SEBI’s introduction of subordinate units and the related amendments to the regulatory framework represent a significant and progressive step towards refining the governance and operational structure of Infrastructure Investment Trusts (InvITs) in India. These reforms aim to bridge existing gaps in the InvIT ecosystem by establishing a more nuanced and transparent classification of units, which clarifies the rights, privileges, and responsibilities of different classes of investors. Prior to these amendments, the regulatory framework primarily recognized only a single class of units, which limited flexibility and sometimes led to ambiguities in investor protections and distribution priorities. By introducing subordinate units alongside existing units, SEBI has created a dual-class unit structure that better aligns investor interests with the risks and returns associated with their investments.

One of the critical aspects of these amendments is the clear demarcation of rights attached to subordinate units as compared to existing units. Subordinate units typically carry different voting rights, priority in income distribution, and risk exposure. This classification allows sponsors and asset managers to design investment structures that cater to diverse investor profiles, balancing capital requirements with investor appetite for risk and return. Importantly, subordinate units can provide a buffer by absorbing initial project risks, thus offering existing unit holders greater protection. This structural refinement enhances governance by ensuring that unit holders with different stakes and risk exposures have clearly defined rights and obligations, reducing potential conflicts and fostering a more transparent governance environment.

The amendments also introduce enhanced eligibility criteria for entities seeking to establish and manage InvITs. These stricter standards ensure that only experienced and financially sound sponsors and managers can operate within the InvIT framework, thereby elevating the overall quality and reliability of infrastructure investments. Detailed procedures for issuance, transfer, and redemption of units have been outlined to streamline transactions, reduce operational risks, and promote liquidity in the market. These procedural clarifications assist in building investor confidence by ensuring smoother execution and regulatory compliance.
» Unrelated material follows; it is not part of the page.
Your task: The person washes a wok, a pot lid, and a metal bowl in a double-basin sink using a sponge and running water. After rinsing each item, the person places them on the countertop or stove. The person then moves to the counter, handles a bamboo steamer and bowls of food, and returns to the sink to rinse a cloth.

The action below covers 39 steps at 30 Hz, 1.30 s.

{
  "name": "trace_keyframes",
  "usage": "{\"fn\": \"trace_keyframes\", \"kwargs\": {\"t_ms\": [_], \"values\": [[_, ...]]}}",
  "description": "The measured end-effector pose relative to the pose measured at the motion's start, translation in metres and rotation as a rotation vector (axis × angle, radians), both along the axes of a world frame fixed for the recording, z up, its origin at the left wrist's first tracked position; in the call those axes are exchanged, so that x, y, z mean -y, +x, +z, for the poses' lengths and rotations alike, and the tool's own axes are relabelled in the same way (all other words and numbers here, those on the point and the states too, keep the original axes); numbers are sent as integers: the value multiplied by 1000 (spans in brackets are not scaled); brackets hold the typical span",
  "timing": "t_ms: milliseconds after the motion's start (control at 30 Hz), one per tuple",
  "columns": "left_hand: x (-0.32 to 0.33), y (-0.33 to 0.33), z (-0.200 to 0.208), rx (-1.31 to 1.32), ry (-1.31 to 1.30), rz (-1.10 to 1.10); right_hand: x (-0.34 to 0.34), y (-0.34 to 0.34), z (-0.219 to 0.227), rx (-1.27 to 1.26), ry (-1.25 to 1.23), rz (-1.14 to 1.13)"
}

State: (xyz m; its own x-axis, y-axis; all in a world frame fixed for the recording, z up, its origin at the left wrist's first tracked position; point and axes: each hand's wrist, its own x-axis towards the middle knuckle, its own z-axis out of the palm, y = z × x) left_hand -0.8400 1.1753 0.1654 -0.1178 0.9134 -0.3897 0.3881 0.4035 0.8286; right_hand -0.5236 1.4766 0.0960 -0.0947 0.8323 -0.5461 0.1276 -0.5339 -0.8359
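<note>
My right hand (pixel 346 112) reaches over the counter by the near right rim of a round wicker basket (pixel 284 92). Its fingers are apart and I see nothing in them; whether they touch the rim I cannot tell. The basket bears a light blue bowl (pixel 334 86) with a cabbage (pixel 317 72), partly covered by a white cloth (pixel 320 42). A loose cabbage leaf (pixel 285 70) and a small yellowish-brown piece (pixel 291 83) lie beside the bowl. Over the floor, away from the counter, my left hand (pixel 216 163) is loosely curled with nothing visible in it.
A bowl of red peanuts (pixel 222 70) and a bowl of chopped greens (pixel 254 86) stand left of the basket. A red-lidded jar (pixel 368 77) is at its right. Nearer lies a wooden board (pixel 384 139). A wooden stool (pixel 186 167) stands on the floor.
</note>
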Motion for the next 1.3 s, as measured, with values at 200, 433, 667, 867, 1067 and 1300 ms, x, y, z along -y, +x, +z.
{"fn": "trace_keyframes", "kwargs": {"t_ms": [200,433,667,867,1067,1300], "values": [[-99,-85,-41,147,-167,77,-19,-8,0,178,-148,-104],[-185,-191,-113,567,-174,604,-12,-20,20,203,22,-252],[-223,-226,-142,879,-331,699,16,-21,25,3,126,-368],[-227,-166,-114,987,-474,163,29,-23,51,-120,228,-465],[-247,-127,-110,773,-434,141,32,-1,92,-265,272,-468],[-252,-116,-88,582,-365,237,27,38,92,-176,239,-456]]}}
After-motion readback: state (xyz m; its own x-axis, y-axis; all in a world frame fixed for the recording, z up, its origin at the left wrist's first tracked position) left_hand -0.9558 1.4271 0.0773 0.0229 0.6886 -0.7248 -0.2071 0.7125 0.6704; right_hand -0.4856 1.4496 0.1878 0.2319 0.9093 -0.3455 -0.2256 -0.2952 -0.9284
Further, SEBI has mandated rigorous performance benchmarks and comprehensive reporting requirements for InvITs. These benchmarks focus on financial performance, asset quality, and project execution timelines, among other metrics. Such requirements foster discipline among sponsors and managers, incentivizing them to achieve sustainable project outcomes and deliver consistent returns to investors. The enhanced reporting framework promotes transparency by requiring regular disclosures on asset performance, financial health, and risk factors, thereby equipping investors with clearer and more timely information.

Collectively, these regulatory reforms create a robust and investor-friendly environment for infrastructure investment in India. Investors benefit from improved protection mechanisms, greater clarity regarding their rights, and enhanced access to relevant information. Meanwhile, sponsors and managers are motivated to uphold high standards of governance and operational efficiency, which can lead to more successful project completions and long-term value creation. In essence, SEBI’s amendments strengthen the InvIT ecosystem, making it more resilient, attractive, and aligned with international best practices, thereby supporting the growth of India’s infrastructure sector through sustainable and transparent investment avenues.